As you enter Fælled park from Trianglen, just beyond the monument, there is an area of woodland on the right but as you are drawn forward - towards the light and open space of the park ahead - it would be easy to miss the Sensory Garden in the trees.

In dappled light, in glades among beautiful mature trees, the garden was designed by the landscape architect Helle Nebelong and was created in 1996 when Copenhagen was City of Culture.

With wide, gently-curving, gravel paths and low but distinct boundaries it is laid out to be an easy and a safe place for children to explore even if they have sight impairments or have mobility problems or use a wheelchair. 

Plants are chosen for their distinct shapes and there are herbs for their smell or even their taste but the dense but low planting also shields the garden from the more noisy and boisterous park beyond to make the space feel somehow calm and protective. 

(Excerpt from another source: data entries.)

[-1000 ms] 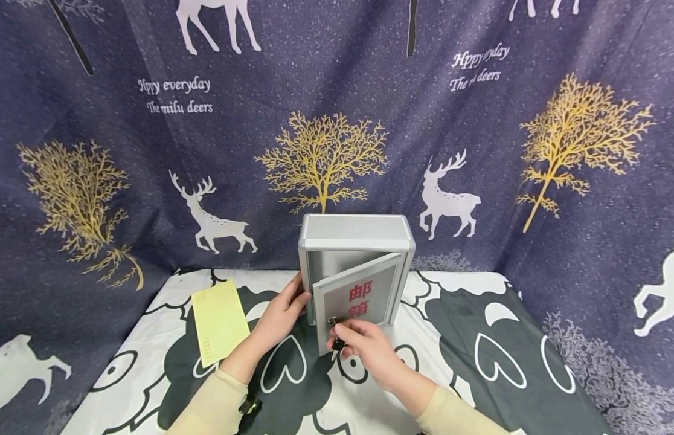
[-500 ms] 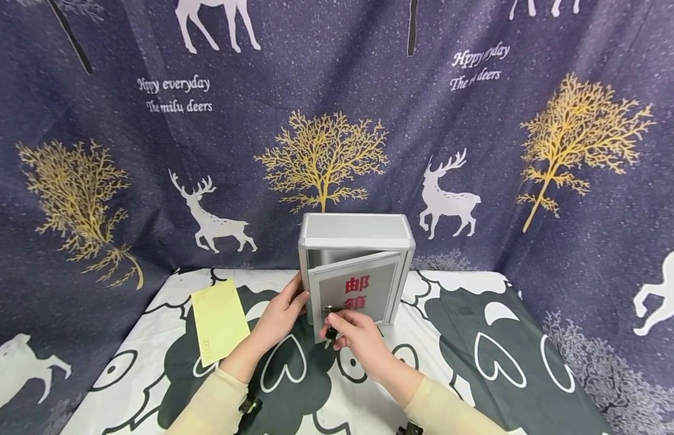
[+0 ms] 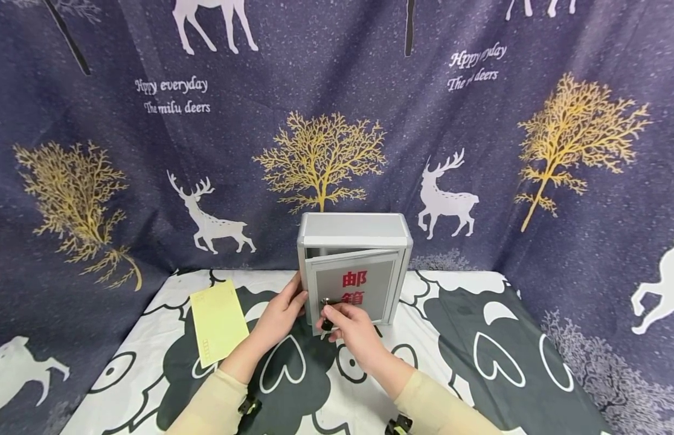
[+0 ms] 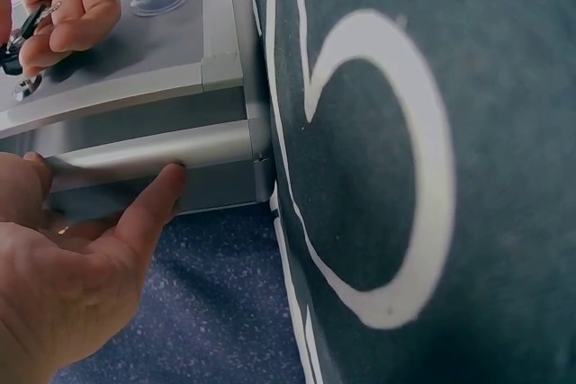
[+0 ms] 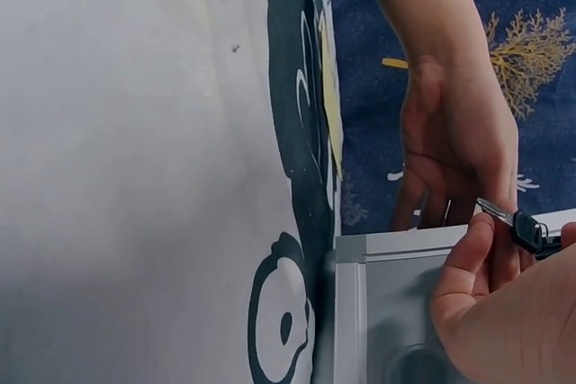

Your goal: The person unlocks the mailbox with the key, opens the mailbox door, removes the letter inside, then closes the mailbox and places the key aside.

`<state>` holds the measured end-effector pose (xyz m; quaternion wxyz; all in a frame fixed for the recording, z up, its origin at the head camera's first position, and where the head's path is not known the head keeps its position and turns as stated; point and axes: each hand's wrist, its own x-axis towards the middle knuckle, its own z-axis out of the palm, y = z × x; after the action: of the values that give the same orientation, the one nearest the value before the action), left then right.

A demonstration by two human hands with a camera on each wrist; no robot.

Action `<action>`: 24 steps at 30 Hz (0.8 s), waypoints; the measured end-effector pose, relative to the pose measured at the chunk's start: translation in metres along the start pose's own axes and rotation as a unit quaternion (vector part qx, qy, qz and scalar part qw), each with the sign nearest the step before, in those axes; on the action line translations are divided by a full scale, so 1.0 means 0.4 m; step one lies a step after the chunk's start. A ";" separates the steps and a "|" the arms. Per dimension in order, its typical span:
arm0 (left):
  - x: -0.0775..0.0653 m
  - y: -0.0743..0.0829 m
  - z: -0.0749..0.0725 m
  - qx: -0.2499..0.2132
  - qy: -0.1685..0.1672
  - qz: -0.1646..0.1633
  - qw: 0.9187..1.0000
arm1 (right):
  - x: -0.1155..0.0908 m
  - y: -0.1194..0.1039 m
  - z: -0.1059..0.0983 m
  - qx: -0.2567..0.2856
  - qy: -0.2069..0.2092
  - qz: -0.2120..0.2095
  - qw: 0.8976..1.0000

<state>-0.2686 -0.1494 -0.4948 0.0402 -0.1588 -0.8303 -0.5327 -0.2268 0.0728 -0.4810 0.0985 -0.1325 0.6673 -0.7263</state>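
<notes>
A silver-grey mailbox (image 3: 354, 229) stands upright on the patterned cloth. Its door (image 3: 381, 290), with red characters, hangs slightly ajar, leaving a narrow gap at the left and top. My right hand (image 3: 354, 332) pinches a key at the door's lock (image 3: 325, 301). A second key with a black head (image 5: 525, 231) dangles by those fingers; the bow of the pinched one is hidden by them. My left hand (image 3: 277, 314) rests along the mailbox's left side, and in the left wrist view a fingertip (image 4: 171, 177) touches the frame's edge.
A yellow envelope (image 3: 220, 323) lies on the cloth left of my left forearm. Black-and-white patterned cloth (image 3: 478, 338) covers the table. Behind the mailbox hangs a dark blue curtain (image 3: 337, 72) printed with deer and trees.
The mailbox door has swung from wide ajar to nearly closed. My right hand has moved with it, left and toward the box. The left hand has stayed at the mailbox's side.
</notes>
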 end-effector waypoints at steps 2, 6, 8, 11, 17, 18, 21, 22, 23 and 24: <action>-0.001 0.000 0.000 -0.003 0.000 -0.005 1.000 | 0.004 -0.001 0.003 0.000 0.003 -0.002 1.000; -0.002 0.001 -0.002 -0.011 0.001 -0.007 1.000 | 0.009 -0.004 0.009 -0.005 0.011 0.000 1.000; -0.003 0.003 -0.002 -0.016 0.002 -0.007 1.000 | 0.011 -0.007 0.011 -0.006 0.014 0.001 1.000; -0.002 0.002 -0.002 -0.019 0.003 -0.007 1.000 | 0.015 -0.009 0.013 -0.006 0.019 0.003 1.000; 0.000 0.000 0.000 -0.017 0.000 -0.007 1.000 | 0.025 -0.007 0.015 -0.012 0.029 -0.005 0.999; 0.000 0.000 0.000 -0.016 -0.001 -0.008 1.000 | 0.026 -0.007 0.016 -0.013 0.032 -0.008 0.999; -0.001 0.002 0.000 -0.015 -0.004 -0.006 1.000 | 0.029 -0.004 0.018 -0.011 0.035 -0.010 0.999; -0.001 0.002 0.000 -0.015 -0.005 -0.006 1.000 | 0.030 -0.004 0.019 -0.010 0.036 -0.010 0.999; -0.001 0.002 0.000 -0.015 -0.005 -0.007 1.000 | 0.031 -0.003 0.019 -0.011 0.037 -0.010 0.999; -0.001 0.002 -0.001 -0.014 -0.005 -0.008 1.000 | 0.033 -0.002 0.020 -0.011 0.039 -0.010 0.999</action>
<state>-0.2679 -0.1494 -0.4942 0.0293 -0.1556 -0.8242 -0.5436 -0.2365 0.0613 -0.4789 0.0639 -0.1116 0.6773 -0.7244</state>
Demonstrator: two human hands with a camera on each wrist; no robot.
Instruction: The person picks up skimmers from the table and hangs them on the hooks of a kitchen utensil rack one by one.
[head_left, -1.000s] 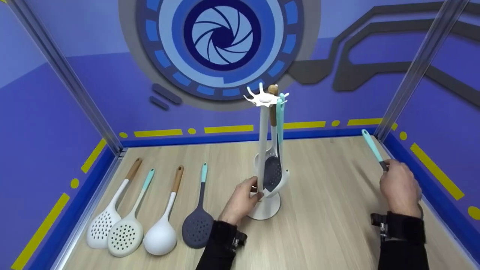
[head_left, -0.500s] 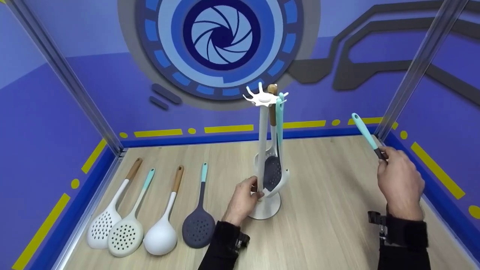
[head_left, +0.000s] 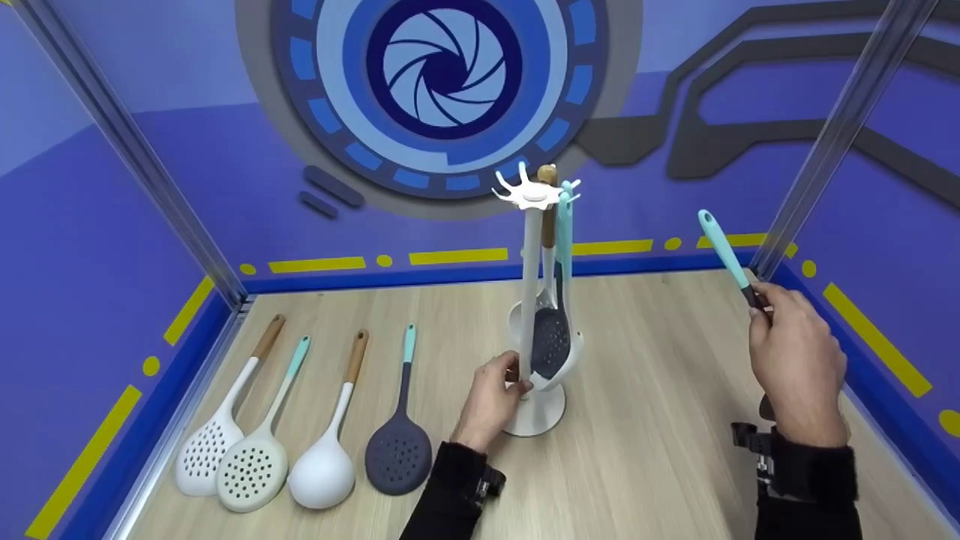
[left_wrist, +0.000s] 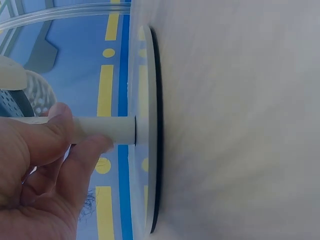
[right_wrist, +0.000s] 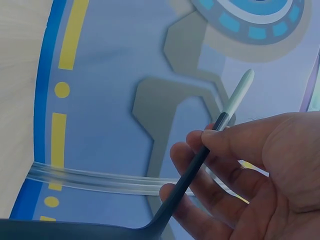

The main features are a gravel-filled canal that runs through the centre of the garden with low bridges over it or stepping stones along it, and gives a distinct Japanese look, and there is a large maze with low walls of wooden posts - some with numbers or letters set near the top so you trace 1 to 9 and then track the alphabet as you follow the posts of the undulating palisade.

In the line of the planting around these features there are small, semi-enclosed spaces where children can discover a giant nose carved in smooth marble or a wooden sculpture like a giant chess piece but with a carved fish and lemons on the top or there are wind chimes or a seat under an arch and several larger features including a hexagonal temple with ornate carved posts supporting a tiled roof. 

It's all very beautiful and the garden is a credit to a park and to a city when they can design and maintain a place that is so magical.

Helle Nebelong

 
 

translation of the park sign:

SANSEHAVEN

Sansehaven is a small garden for children and their adults - a corner of Fælledparken with space for exploring surroundings, feeling nature and discovering all the senses.

1 Hearing
2 Seeing

3 Taste
4 Smells

5 Feel
6 Sixth Sense

A sense garden can be a substitute for nature when the real thing is far away or difficult to get to. Sansehaven was originally made for multi-handicapped children and young people who can enjoy small gardens with many impressions and experiences.

For the sake of children who are visually impaired or use a wheelchair, Sansehaven is therefore arranged with wide paths and clear edges of, among other things, cobblestone, which makes it easy to get around.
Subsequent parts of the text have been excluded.